§ YOUR ASSIGNMENT:
Give the data again exactly as written, skipping any pictures.

§ INFORMATION SUPPLIED:
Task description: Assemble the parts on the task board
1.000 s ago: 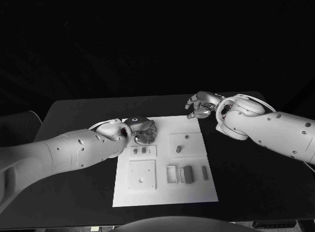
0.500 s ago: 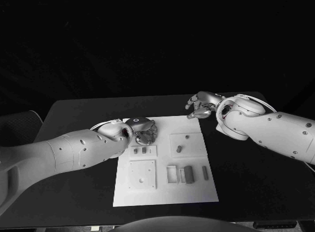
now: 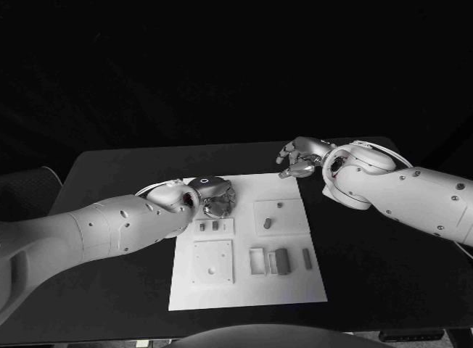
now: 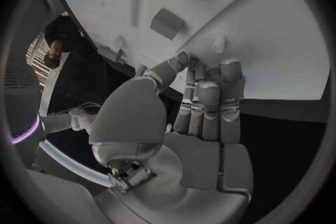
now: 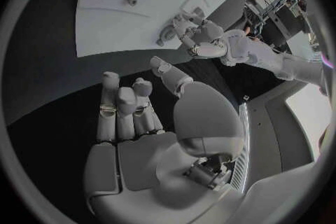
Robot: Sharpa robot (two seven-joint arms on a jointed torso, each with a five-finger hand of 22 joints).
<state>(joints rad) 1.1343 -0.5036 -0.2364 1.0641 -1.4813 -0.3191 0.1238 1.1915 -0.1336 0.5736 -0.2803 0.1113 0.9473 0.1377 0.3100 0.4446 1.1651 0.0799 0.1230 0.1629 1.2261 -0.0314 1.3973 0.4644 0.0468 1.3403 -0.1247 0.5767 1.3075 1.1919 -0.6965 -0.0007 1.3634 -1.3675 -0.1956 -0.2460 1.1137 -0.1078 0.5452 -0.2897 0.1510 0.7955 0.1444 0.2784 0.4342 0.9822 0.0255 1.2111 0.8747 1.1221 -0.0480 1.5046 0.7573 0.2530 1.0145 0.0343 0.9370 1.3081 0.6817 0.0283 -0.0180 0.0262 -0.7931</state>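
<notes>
Left hand (image 3: 214, 197) over task board (image 3: 247, 286) far-left corner — fingers curled in, grasp unclear. Right hand (image 3: 302, 158) above tabletop (image 3: 111, 174) beyond board — fingers apart, empty.

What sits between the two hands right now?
In the head view, only the bare far strip of the task board and a sliver of black table separate the left hand from the right hand; no parts lie there.

The left robot hand (image 3: 214, 197) has its fingers curled together, while the right robot hand (image 3: 302, 158) hangs loosely spread, holding nothing.
</notes>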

§ OUTPUT:
Task description: Assemble the parts on the task board
1.000 s ago: 
0.500 s ago: 
now: 
now: 
now: 
Robot: Sharpa robot (two seven-joint arms on a jointed torso, each with a five-finger hand of 22 joints).
<state>(joints rad) 1.1343 -0.5036 -0.2364 1.0641 -1.4813 -0.3191 0.1238 1.1915 -0.1336 0.5736 -0.2803 0.1113 0.9473 0.1377 0.3100 0.4446 1.1651 0.0799 0.1230 0.1629 1.2261 -0.0314 1.3973 0.4644 0.0468 1.3403 -0.1247 0.5767 1.3075 1.1919 -0.6965 -0.0007 1.3634 -1.3675 -0.1956 -0.2460 1.1137 -0.1078 0.5452 -0.2897 0.1510 0.7955 0.1444 0.2784 0.4342 0.9822 0.0255 1.2111 0.8747 1.1221 -0.0480 1.5046 0.7573 0.2530 1.0145 0.0343 0.9370 1.3081 0.6817 0.0283 -0.0180 0.0262 -0.7931</state>
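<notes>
Left hand (image 3: 214, 197) over task board (image 3: 247, 286) far-left corner — fingers curled in, grasp unclear. Right hand (image 3: 302, 158) above tabletop (image 3: 111, 174) beyond board — fingers apart, empty.

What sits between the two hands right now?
In the head view, only the bare far strip of the task board and a sliver of black table separate the left hand from the right hand; no parts lie there.

The left robot hand (image 3: 214, 197) has its fingers curled together, while the right robot hand (image 3: 302, 158) hangs loosely spread, holding nothing.
</notes>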

Nothing remains open in this exercise.